> [Exercise aim] Only the lines below from the one containing "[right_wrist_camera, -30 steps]" through the one containing "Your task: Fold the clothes" belong in the answer, repeated exactly and without pictures.

*** Block opens ***

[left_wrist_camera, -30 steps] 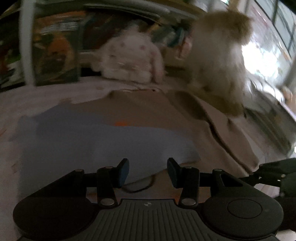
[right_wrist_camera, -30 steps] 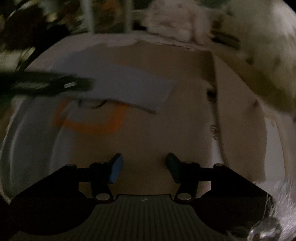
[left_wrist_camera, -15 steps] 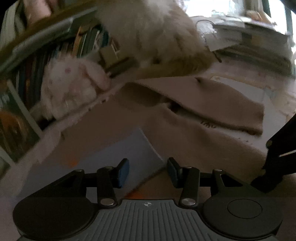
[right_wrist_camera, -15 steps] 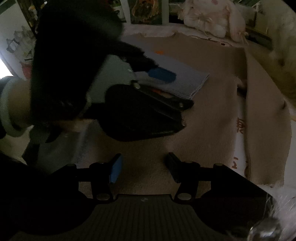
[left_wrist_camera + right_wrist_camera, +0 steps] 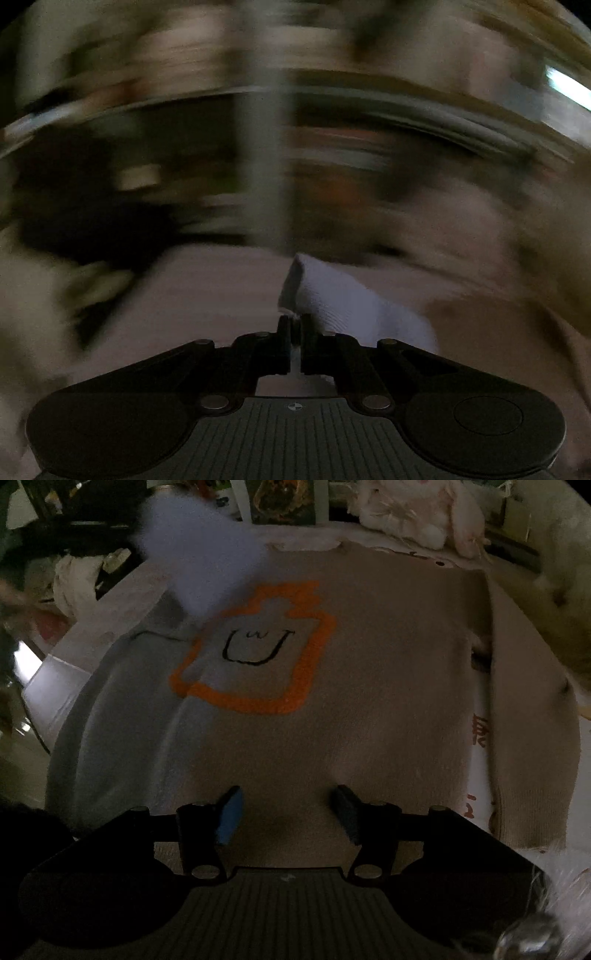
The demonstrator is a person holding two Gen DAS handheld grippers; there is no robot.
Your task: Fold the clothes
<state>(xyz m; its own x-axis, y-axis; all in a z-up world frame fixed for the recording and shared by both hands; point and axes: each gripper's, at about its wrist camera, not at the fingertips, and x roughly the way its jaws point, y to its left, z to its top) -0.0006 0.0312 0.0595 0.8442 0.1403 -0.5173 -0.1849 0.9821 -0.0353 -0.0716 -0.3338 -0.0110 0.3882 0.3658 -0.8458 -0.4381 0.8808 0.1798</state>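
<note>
- Right now the left gripper has its jaws pressed together on a fold of pale blue-white cloth; the fabric bunches up just past the fingertips and trails off to the right of them.
- Everything behind that gripper in the left wrist view is smeared with blur, so nothing beyond the pinched cloth can be told there.
- From the right wrist view, the same pale cloth appears as a blurred, lifted patch at the far left, above the far left corner of the sweater.
- Spread flat across the middle lies a beige sweater, front side up, with an orange outline on its chest and a small black line drawing inside that outline.
- Its right sleeve lies along the right side, running from far to near, with a strip of printed white surface showing between sleeve and body.
- Hovering over the near hem, the right gripper has its jaws spread and opening; nothing sits between them, though the sweater lies beneath.
- At the far right edge a white plush rabbit sits beyond the sweater's collar.
</note>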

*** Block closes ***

> [Output]
[right_wrist_camera, -30 steps] 
[left_wrist_camera, -15 steps] 
[right_wrist_camera, -15 steps] 
[left_wrist_camera + right_wrist_camera, +0 steps] 
The demonstrator is a person holding two Gen DAS handheld grippers; there is no robot.
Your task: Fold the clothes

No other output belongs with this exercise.